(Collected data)
Content starts
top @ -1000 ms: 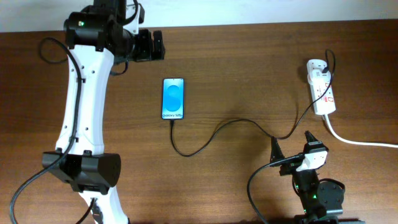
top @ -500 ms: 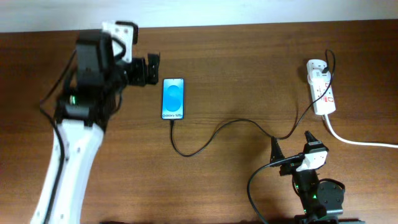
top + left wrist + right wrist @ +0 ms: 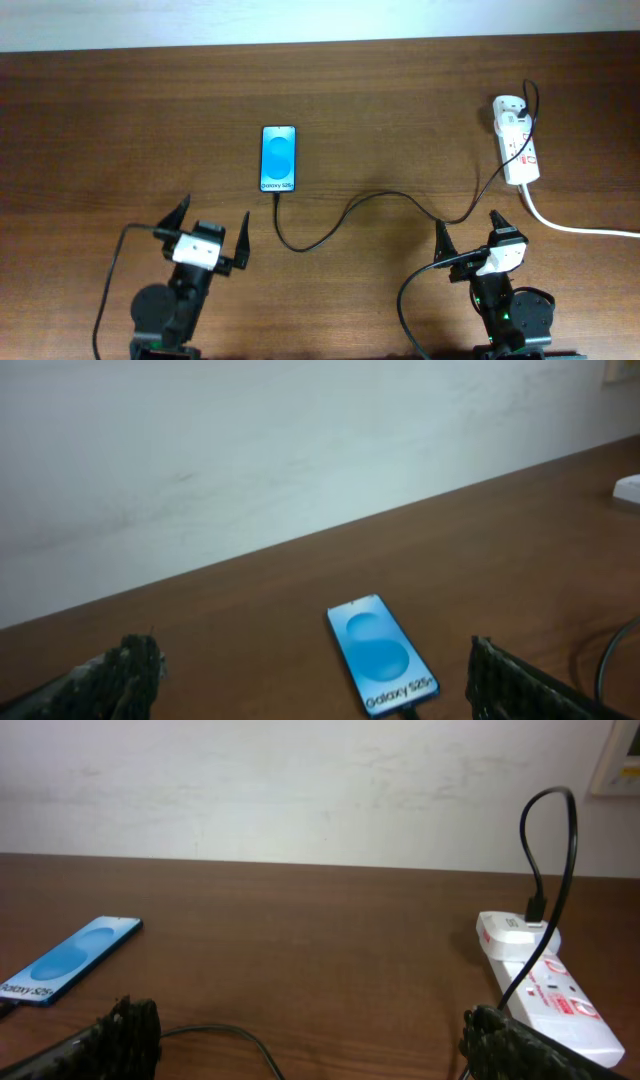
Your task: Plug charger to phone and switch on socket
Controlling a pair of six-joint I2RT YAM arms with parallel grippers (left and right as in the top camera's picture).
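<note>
Plainly, both arms sat low at the near side of the table [image 3: 400,90], neither holding anything. The left gripper [image 3: 210,228] had its fingers spread wide and faced the phone [image 3: 279,158], which lay flat with its blue screen lit, well ahead of it. The right gripper [image 3: 468,233] was likewise spread wide. The charger [image 3: 390,193] met the phone's lower edge, looped toward the near side, then snaked right, passing just ahead of the right gripper and up to the far end of the socket [image 3: 518,150] at the table's right. The thick white cord [image 3: 570,227] ran off to the right. The switch's position could not be told.
</note>
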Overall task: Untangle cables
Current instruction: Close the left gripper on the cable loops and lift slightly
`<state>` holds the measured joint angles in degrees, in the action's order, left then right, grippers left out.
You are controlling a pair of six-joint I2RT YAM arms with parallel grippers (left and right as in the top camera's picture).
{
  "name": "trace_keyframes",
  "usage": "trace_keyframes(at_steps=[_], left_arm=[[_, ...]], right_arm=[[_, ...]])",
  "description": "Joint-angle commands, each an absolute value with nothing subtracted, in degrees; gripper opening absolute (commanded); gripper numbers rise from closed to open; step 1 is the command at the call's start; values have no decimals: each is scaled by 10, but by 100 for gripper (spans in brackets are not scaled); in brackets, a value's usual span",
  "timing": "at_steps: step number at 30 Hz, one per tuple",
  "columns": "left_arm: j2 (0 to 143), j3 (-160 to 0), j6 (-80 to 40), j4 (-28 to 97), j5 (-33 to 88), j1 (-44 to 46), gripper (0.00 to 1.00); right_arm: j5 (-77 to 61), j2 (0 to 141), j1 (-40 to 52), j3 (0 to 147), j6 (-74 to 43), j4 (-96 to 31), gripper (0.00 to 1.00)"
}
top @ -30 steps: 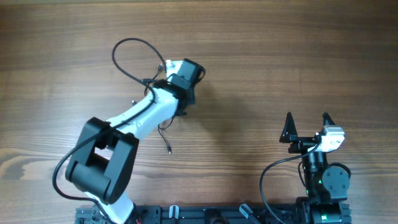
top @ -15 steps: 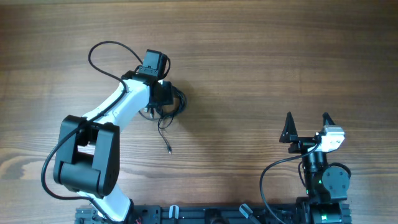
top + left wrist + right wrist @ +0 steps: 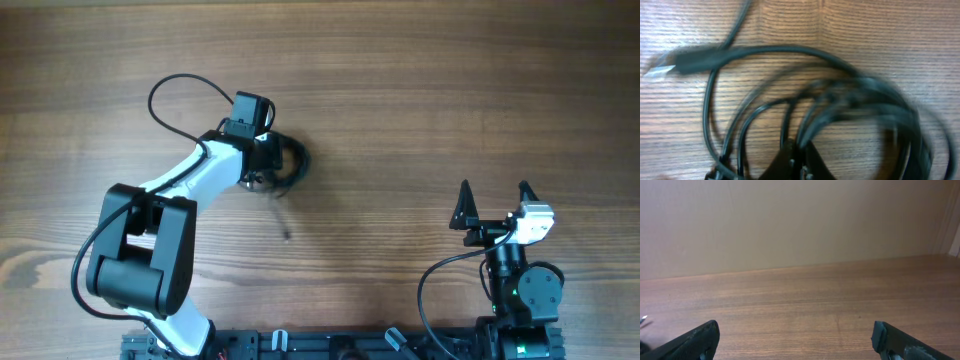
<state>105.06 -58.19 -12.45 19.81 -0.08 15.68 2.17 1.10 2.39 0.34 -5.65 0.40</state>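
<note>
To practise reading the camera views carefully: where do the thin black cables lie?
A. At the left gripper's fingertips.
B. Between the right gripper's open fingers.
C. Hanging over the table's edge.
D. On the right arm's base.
A: the cables bunch at the left gripper, which is closed on their strands, while the right gripper stands open far from them.

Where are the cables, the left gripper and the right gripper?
cables point(image 3: 785, 48): left wrist view, on the upper arc of the bundle.
left gripper point(image 3: 797, 156): left wrist view, at its closed fingertips.
right gripper point(image 3: 494, 195): overhead view, midway between its open fingertips.
</note>
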Motion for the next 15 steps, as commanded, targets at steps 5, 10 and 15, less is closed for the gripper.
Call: trace_keyframes(at_steps=[5,10,15], left_arm=[[973,-574,-172,195,6,155,4],[914,-572,-202,206,6,152,4],[928,-566,-201,212,11,153,4]], right_arm=[[29,6,21,3,-46,7,100],[29,6,21,3,-46,7,100],[29,6,21,3,-47,7,100]])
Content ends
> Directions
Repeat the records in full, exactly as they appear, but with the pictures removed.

> Answer space
top @ -1000 ms: 
top @ -500 ms: 
top + left wrist + right wrist @ +0 ms: 
Your task: Plug charger to phone and switch on socket
Controlling a pair of six-joint I2RT YAM arms with parallel grippers (left and right as in the top camera's picture).
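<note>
Plainly, both arms sat low at the near side of the table [image 3: 400,90], neither holding anything. The left gripper [image 3: 210,228] had its fingers spread wide and faced the phone [image 3: 279,158], which lay flat with its blue screen lit, well ahead of it. The right gripper [image 3: 468,233] was likewise spread wide. The charger [image 3: 390,193] met the phone's lower edge, looped toward the near side, then snaked right, passing just ahead of the right gripper and up to the far end of the socket [image 3: 518,150] at the table's right. The thick white cord [image 3: 570,227] ran off to the right. The switch's position could not be told.
</note>
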Overall task: Untangle cables
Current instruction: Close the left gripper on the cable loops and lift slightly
`<state>` holds the measured joint angles in degrees, in the action's order, left then right, grippers left out.
You are controlling a pair of six-joint I2RT YAM arms with parallel grippers (left and right as in the top camera's picture).
{
  "name": "trace_keyframes",
  "usage": "trace_keyframes(at_steps=[_], left_arm=[[_, ...]], right_arm=[[_, ...]])",
  "description": "Joint-angle commands, each an absolute value with nothing subtracted, in degrees; gripper opening absolute (commanded); gripper numbers rise from closed to open; step 1 is the command at the call's start; values have no decimals: each is scaled by 10, but by 100 for gripper (spans in brackets are not scaled); in brackets, a value's usual span",
  "timing": "at_steps: step number at 30 Hz, one per tuple",
  "columns": "left_arm: j2 (0 to 143), j3 (-160 to 0), j6 (-80 to 40), j4 (-28 to 97), j5 (-33 to 88), j1 (-44 to 46), gripper (0.00 to 1.00); right_arm: j5 (-77 to 61), j2 (0 to 141), j1 (-40 to 52), j3 (0 to 147), j6 (-74 to 43), j4 (-96 to 31), gripper (0.00 to 1.00)"
}
top @ -30 steps: 
top @ -15 steps: 
top + left wrist + right wrist @ +0 steps: 
<state>105.06 -58.19 -12.45 19.81 -0.08 15.68 2.17 1.10 2.39 0.34 -5.65 0.40</state>
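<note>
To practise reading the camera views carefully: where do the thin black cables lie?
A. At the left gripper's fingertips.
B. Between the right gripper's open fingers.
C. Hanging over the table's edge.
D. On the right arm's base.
A: the cables bunch at the left gripper, which is closed on their strands, while the right gripper stands open far from them.

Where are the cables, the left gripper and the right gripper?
cables point(image 3: 785, 48): left wrist view, on the upper arc of the bundle.
left gripper point(image 3: 797, 156): left wrist view, at its closed fingertips.
right gripper point(image 3: 494, 195): overhead view, midway between its open fingertips.
</note>
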Motion for the next 15 steps, as commanded, targets at steps 5, 10 and 15, less is closed for the gripper.
Call: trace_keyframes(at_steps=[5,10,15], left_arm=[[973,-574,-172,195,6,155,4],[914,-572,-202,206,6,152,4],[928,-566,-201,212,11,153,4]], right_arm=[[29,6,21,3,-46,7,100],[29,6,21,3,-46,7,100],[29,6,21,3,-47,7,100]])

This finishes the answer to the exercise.